What to do:
Which lines of the data below contain "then"? Please show them all.

Records shown:
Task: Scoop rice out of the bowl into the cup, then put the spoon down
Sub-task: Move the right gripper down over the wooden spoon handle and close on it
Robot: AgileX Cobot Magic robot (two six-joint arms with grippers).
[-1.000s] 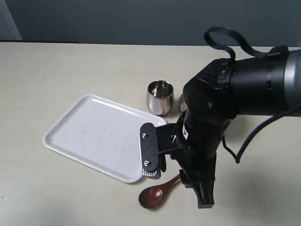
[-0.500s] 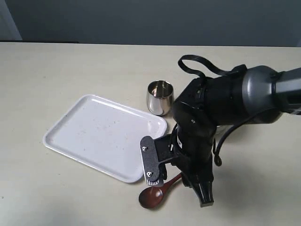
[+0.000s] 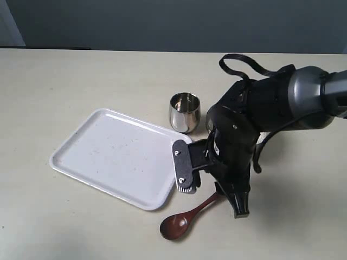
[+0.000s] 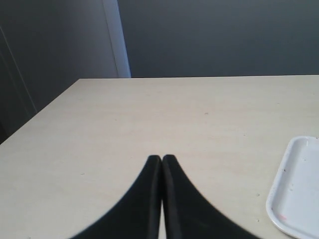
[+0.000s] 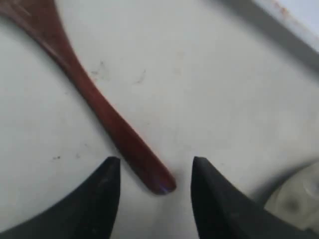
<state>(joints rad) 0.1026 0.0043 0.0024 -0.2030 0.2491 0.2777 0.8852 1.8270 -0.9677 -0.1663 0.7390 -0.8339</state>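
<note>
Table (image 3: 65, 76): beige; I see spoon (image 3: 181, 222) lying flat.
Handle end: hidden under arm (image 3: 282, 103) in exterior view.
Right gripper (image 5: 155, 162): parted, astride handle tip.
Left gripper (image 4: 162, 158): pressed together, empty.

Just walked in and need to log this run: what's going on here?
The right gripper is open, straddling the handle tip of a wooden spoon that lies flat on the table beside a white tray. A steel cup stands upright nearby. The left gripper is shut, holding nothing.
</note>
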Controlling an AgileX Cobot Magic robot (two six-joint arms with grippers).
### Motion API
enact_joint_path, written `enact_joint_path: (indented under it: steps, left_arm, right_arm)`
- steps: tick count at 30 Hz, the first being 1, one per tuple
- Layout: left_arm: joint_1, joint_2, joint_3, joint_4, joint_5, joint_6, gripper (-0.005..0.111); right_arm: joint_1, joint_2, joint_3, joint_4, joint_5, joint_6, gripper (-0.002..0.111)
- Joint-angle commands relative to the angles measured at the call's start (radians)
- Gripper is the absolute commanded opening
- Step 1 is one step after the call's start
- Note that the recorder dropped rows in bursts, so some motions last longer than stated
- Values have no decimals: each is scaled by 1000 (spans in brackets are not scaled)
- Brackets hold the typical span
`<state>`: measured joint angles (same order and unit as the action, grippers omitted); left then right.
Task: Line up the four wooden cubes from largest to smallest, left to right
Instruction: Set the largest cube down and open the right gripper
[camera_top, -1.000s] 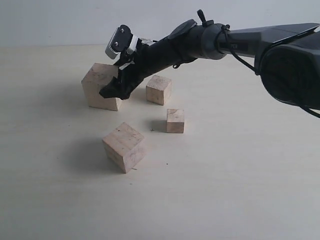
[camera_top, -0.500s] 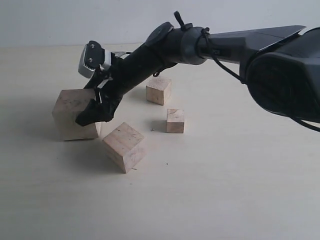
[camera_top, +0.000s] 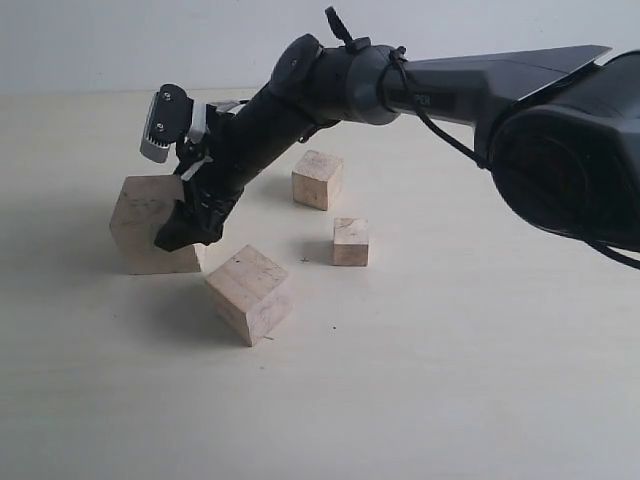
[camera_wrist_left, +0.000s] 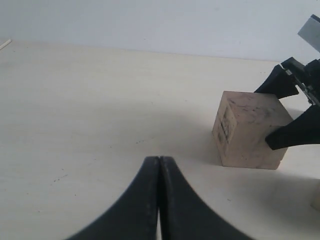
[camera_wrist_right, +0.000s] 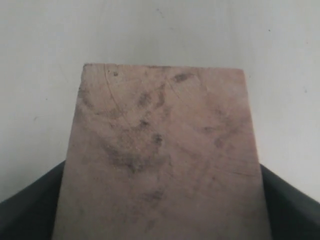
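The right gripper (camera_top: 178, 225) has its jaws spread wide and pressed against opposite sides of the largest cube (camera_top: 140, 225), which sits at the far left of the group, seemingly resting on the table (camera_top: 450, 380), though its base is partly hidden. The left gripper (camera_wrist_left: 159, 161) is closed and empty, well apart from it. So the first place looks nearly settled, pending release. The second-largest cube (camera_top: 250, 293), the third cube (camera_top: 318, 179) and the smallest cube (camera_top: 350, 241) lie scattered to the right and all need lining up

Pale tabletop (camera_top: 450, 400), white wall (camera_top: 100, 40)
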<state>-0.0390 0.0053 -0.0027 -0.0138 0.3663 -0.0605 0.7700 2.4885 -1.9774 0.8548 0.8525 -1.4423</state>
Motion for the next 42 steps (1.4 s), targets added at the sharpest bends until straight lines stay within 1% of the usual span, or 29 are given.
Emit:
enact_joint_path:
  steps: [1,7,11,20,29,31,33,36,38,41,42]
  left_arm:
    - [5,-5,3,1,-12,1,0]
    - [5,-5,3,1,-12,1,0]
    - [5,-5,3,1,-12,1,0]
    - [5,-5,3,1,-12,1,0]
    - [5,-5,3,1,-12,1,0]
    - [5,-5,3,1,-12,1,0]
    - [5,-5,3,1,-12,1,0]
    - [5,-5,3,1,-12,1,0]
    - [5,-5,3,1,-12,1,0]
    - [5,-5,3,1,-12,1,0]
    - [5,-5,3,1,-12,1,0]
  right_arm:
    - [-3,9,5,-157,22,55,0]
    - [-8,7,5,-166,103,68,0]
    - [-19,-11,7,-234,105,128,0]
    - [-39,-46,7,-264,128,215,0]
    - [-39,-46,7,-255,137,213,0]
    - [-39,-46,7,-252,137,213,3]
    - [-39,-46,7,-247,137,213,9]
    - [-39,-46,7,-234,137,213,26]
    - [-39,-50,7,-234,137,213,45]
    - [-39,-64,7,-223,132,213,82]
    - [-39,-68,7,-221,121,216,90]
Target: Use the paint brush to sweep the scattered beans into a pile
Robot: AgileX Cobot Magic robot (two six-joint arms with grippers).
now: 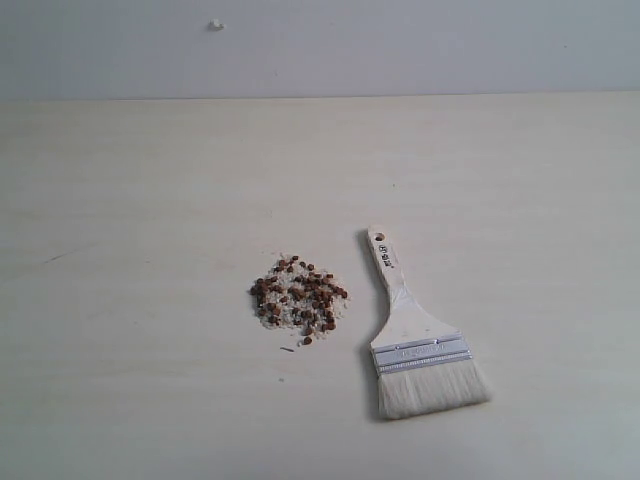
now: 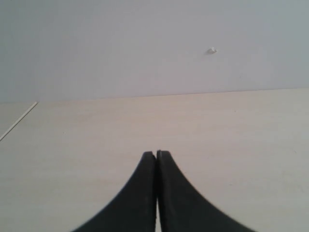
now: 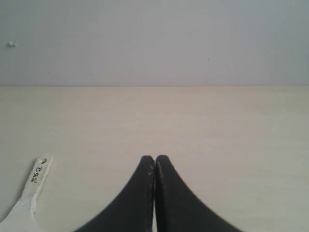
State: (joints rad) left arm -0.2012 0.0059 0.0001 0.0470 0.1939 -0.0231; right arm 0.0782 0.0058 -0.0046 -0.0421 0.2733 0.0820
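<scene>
The reddish-brown beans (image 1: 299,293) lie gathered in a small heap mixed with whitish grains, near the middle of the pale table. To their right the paint brush (image 1: 415,340) lies flat, bristles toward the camera and handle hole pointing away. Neither arm shows in the exterior view. In the left wrist view my left gripper (image 2: 156,153) is shut with nothing between its black fingers, over bare table. My right gripper (image 3: 154,158) is also shut and empty; the end of the brush handle (image 3: 36,179) lies beside it, apart from the fingers.
The pale wooden table (image 1: 150,200) runs back to a plain grey wall with a small white fleck (image 1: 216,25). A table seam or edge (image 2: 19,120) shows in the left wrist view.
</scene>
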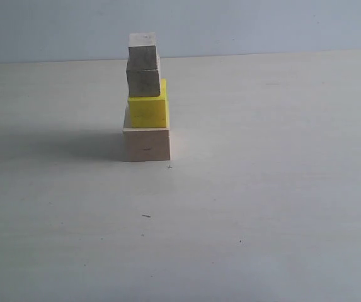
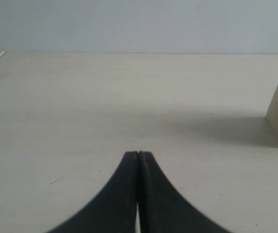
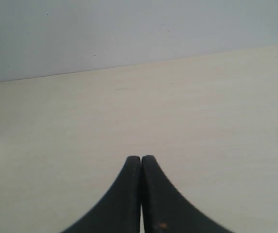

Problem solution:
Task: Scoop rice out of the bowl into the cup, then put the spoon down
`<state>`: measured joint angles (same order and unit as the action, grippers omitted); left then right.

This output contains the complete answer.